Diante de um problema social não tão distante da nossa realidade, existem pessoas que se dispõem a fazer o que é possível para arrecadar doações, alimentar e dedicar um pouco de atenção para essas pessoas que carecem de visibilidade e de muitas vezes, afeto. Esse é o caso de Fernanda Lopes, 32 anos, que durante a pandemia se pegou refletindo sobre como as pessoas que se encontravam em situação de rua estavam conseguindo suprir suas necessidades mais básicas, visto que a maioria da população estava submetida a quarentena. A partir disso, ela decidiu por conta própria fazer a diferença e ajudar da maneira que podia, arrecadando doações e distribuindo alimento para o que precisavam. “Antes de procurar o que me motiva, eu preciso ter a consciência de que o que eu faço é o mínimo. Contudo, saber que o pouco é muito pra quem nada tem, me faz querer alcançar mais pessoas, e ver no que é simples, cada gesto de gratidão, cada um à sua maneira”, conta a voluntária.

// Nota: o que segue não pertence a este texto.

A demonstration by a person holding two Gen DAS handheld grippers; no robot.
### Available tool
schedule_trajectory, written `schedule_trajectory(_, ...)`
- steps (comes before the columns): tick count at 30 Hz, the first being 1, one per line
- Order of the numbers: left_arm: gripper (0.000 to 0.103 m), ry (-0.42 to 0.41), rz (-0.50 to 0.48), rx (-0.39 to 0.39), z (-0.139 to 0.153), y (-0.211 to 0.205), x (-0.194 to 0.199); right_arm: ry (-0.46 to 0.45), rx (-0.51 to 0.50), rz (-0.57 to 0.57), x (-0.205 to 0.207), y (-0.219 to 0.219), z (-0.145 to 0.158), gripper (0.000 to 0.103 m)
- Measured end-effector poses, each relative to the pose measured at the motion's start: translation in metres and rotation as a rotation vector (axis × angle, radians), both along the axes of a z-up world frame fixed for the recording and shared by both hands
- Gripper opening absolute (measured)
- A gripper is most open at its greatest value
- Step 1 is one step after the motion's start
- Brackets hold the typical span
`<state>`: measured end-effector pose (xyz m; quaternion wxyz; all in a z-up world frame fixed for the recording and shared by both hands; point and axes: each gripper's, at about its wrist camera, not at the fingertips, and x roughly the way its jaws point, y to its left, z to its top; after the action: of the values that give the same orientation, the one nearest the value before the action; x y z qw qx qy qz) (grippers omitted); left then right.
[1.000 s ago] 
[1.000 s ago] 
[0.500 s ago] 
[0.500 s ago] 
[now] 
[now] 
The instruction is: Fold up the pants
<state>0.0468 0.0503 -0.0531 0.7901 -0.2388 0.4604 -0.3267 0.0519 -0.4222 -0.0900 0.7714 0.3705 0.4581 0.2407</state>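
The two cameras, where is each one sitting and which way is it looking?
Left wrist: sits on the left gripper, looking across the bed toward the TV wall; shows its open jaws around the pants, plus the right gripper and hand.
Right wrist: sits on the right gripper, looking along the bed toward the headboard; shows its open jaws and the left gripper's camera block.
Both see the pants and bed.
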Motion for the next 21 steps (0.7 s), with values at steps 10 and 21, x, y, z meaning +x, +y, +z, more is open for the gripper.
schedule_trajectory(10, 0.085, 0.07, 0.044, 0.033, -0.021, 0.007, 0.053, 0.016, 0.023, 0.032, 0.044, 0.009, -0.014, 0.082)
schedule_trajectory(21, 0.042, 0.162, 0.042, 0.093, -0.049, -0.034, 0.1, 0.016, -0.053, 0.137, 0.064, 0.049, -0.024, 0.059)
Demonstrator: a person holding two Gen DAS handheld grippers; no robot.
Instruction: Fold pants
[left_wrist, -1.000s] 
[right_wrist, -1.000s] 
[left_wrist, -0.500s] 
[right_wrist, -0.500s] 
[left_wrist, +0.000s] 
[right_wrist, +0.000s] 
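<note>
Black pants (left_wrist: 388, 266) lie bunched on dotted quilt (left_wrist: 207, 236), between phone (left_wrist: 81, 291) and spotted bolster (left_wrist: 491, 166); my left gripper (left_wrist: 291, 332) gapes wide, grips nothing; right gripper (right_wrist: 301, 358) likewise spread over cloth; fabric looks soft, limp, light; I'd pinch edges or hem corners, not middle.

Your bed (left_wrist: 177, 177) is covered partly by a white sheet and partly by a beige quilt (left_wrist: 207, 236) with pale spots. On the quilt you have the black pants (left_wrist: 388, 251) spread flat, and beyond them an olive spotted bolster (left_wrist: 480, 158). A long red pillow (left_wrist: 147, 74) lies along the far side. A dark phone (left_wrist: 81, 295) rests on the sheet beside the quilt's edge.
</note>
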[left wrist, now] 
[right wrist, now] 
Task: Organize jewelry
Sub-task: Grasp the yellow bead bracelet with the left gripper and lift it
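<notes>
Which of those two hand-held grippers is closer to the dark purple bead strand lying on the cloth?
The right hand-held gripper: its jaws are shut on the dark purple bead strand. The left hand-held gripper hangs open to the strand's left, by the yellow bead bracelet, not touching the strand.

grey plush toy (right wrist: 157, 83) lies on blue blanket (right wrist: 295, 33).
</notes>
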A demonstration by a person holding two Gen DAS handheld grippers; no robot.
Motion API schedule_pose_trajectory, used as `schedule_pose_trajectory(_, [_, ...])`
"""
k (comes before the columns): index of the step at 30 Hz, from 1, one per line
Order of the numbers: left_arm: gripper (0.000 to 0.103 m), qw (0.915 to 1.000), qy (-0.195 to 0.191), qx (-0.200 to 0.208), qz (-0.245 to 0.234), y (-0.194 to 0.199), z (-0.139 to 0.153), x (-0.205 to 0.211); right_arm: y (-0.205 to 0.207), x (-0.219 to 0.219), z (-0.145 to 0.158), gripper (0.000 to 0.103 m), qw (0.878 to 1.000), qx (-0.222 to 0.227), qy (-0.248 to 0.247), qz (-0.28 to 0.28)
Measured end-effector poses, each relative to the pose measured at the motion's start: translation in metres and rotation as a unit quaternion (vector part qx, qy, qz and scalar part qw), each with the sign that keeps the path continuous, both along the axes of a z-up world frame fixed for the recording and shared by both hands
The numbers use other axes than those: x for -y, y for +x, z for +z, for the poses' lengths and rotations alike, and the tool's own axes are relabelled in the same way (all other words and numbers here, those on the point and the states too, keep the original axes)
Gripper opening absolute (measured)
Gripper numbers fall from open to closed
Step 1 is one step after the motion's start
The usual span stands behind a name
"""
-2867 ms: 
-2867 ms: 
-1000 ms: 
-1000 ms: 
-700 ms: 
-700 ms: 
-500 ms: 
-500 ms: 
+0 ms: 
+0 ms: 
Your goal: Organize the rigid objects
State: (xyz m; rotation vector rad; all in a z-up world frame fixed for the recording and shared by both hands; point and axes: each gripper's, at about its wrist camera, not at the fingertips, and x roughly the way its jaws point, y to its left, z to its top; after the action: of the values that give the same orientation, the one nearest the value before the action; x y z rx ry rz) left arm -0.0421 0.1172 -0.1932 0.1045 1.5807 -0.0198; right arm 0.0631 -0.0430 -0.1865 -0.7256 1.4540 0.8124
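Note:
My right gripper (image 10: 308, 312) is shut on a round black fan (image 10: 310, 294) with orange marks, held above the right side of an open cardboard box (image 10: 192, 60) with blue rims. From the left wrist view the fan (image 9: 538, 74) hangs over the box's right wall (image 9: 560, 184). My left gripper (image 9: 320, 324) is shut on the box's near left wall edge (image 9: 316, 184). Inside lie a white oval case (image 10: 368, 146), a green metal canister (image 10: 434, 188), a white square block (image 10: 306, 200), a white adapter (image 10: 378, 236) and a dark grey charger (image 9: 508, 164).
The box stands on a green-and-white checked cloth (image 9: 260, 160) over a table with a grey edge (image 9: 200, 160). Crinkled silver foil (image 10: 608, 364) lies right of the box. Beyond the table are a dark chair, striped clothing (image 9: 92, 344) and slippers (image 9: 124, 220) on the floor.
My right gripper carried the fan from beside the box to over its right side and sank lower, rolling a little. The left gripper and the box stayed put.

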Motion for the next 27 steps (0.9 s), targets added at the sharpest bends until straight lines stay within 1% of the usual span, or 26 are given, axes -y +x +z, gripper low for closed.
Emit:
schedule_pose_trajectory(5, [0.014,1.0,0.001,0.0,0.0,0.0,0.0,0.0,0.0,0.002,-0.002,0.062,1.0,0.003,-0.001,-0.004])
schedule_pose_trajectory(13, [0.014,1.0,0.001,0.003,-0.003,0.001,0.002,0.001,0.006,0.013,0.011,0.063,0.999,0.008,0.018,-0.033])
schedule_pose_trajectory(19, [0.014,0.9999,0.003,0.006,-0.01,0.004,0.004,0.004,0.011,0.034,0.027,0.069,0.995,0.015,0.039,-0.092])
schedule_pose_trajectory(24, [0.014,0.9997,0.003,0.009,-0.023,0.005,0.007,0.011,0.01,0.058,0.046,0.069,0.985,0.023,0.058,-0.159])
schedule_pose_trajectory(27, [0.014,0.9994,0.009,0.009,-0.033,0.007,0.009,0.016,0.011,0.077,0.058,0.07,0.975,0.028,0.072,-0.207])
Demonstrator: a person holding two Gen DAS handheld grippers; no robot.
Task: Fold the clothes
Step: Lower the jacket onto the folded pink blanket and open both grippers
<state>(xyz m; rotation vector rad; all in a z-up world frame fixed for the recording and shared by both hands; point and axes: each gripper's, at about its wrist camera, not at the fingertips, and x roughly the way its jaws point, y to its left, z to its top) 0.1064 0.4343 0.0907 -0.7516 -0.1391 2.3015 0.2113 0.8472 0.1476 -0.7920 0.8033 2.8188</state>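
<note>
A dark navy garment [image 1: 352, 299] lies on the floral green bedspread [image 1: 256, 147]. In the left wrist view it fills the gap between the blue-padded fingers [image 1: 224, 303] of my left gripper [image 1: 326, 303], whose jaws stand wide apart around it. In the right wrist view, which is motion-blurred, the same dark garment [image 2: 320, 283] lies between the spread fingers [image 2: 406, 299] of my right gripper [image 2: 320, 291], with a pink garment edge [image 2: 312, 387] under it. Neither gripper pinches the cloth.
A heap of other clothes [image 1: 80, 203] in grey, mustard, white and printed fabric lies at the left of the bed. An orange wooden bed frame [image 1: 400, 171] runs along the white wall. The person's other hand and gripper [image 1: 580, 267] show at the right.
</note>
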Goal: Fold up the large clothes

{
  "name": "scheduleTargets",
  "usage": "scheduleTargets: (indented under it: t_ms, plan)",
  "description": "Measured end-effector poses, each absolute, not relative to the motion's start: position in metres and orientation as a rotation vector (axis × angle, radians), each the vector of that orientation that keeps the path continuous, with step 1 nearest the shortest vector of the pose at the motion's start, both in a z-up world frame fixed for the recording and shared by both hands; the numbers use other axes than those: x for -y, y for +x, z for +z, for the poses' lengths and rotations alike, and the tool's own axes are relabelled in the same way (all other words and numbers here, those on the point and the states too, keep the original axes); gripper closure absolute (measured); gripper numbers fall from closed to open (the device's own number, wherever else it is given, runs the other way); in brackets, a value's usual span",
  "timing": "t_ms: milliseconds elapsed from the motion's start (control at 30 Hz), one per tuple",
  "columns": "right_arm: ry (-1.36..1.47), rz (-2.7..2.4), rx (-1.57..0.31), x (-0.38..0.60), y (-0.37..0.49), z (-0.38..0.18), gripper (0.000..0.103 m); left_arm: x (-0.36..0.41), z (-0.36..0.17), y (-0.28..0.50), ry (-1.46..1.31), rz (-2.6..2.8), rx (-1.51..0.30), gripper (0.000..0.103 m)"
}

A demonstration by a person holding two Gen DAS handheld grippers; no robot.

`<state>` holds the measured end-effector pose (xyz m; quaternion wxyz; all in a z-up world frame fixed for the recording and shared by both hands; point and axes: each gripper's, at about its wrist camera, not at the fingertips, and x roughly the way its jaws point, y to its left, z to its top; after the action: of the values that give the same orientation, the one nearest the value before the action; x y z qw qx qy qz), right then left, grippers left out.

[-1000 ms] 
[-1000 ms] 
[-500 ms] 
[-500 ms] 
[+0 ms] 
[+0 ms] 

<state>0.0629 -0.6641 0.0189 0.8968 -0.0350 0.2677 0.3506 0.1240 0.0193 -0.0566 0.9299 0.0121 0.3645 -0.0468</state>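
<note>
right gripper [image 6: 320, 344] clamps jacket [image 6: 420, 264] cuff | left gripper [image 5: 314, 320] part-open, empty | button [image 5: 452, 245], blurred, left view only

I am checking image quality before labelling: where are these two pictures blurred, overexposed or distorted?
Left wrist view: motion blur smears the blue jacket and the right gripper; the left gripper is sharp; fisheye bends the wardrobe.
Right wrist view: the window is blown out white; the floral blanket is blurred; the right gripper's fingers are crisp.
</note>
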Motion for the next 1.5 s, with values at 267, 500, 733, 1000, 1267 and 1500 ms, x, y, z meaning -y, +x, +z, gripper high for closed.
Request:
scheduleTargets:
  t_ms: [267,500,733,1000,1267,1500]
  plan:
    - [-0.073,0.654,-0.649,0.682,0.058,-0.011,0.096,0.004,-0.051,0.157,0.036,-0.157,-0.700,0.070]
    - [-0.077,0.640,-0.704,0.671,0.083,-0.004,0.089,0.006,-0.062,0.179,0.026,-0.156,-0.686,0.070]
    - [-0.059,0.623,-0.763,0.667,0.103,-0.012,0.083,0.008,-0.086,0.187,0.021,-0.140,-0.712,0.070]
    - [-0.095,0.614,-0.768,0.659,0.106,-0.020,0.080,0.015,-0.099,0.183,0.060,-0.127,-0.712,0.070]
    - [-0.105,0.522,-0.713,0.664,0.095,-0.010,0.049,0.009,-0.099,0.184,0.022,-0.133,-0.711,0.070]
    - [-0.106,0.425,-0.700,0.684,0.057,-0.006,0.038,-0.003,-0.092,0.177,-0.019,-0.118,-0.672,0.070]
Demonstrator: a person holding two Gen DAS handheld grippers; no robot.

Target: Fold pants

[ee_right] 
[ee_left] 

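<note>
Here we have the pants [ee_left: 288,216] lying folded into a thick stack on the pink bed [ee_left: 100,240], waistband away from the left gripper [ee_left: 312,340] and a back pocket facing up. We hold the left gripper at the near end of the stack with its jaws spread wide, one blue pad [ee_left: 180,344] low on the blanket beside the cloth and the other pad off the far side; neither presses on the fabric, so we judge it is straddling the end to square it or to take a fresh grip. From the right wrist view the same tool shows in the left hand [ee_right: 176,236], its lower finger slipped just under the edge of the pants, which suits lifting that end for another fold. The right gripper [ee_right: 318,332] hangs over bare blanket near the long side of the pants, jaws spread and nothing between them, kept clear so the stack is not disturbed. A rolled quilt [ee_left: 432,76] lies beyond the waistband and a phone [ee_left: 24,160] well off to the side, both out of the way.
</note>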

Sair de casa em rumo a fazer o bem é ir de encontro a uma realidade que choca e traz grandes ensinamentos, durante as ações Fernanda diz ser perceptível que muitas vezes a necessidade de atenção e afeto é até maior que a de se alimentar. Ela explica que gestos simples de cuidado e de disponibilidade para escutar a existência de uma história por trás de cada uma daquelas pessoas, fazem parte do que deve ser um trabalho voluntário, para além das necessidades básicas o afeto é também importante.

Os desafios são grandes, vão desde encontrar pessoas realmente dispostas a se entregar à causa até os cuidados com a segurança pessoal. Ela salienta que é necessário um certo cuidado e compreensão de que muitos estão em situação de adicção e que precisam sustentar seus vícios, diante dessa situação é preciso ter cautela pois torna os voluntários vulneráveis. Uma outra dificuldade encontrada é aprender a distanciar o emocional para que seja possível continuar o trabalho.

“Tem um fator muito forte ainda dentro dessa temática, que é o envolvimento emocional. Lidar com as diversas realidades, ouvir tantas histórias e não se deixar envolver, é o que garante a volta na ação seguinte. Ficar comovido com o que se ouve e o que se vê é inevitável, mas quando ultrapassa essa linha tênue com o envolvimento, o servir se torna doloroso. Infelizmente não é possível abraçar o mundo e resolver cada história, reconciliar pai e filho, intermediar perdão ou até mesmo proporcionar uma reabilitação. É um exercício em que a consciência tem que estar plena e certa que apesar de pouco, já faço a diferença.”, afirma Fernanda.

Sarah Campos, 33, é voluntária há 5 anos no Grupo Acolher, grupo de cerca de 10 voluntários que se reúnem para fazer ações e ajudar instituições que não contam com ajudas governamentais. Dentre as dificuldades do voluntariado, Sarah destaca como principal a de conseguir doadores. “São muitas as dificuldades, mas acho que uma das maiores é conseguir atingir uma maior quantidade de doadores, é conscientizar as pessoas que tem muita gente que quer sim trabalhar, que quer sim estudar, mas o Estado não consegue suprir, e é aí que a gente entra, tentando suprir o mínimo”.